> **Task description**:
Report each line of the data that includes the word "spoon".

> **Input for this task**:
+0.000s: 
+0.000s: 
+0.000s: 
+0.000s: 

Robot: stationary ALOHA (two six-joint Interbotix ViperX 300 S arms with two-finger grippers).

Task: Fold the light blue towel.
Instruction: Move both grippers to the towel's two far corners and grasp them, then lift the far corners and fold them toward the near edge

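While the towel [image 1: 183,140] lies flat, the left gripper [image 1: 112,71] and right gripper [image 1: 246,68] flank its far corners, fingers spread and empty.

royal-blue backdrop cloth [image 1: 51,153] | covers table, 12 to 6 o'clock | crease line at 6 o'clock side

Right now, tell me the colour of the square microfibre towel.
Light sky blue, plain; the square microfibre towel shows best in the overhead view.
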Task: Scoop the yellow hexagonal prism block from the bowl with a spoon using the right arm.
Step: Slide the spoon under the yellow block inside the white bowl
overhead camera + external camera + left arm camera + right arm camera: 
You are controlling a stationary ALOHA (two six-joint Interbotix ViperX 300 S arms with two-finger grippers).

> **Answer to this problem**:
Task: Scoop the yellow hexagonal prism block from the bowl with a spoon using the right arm.
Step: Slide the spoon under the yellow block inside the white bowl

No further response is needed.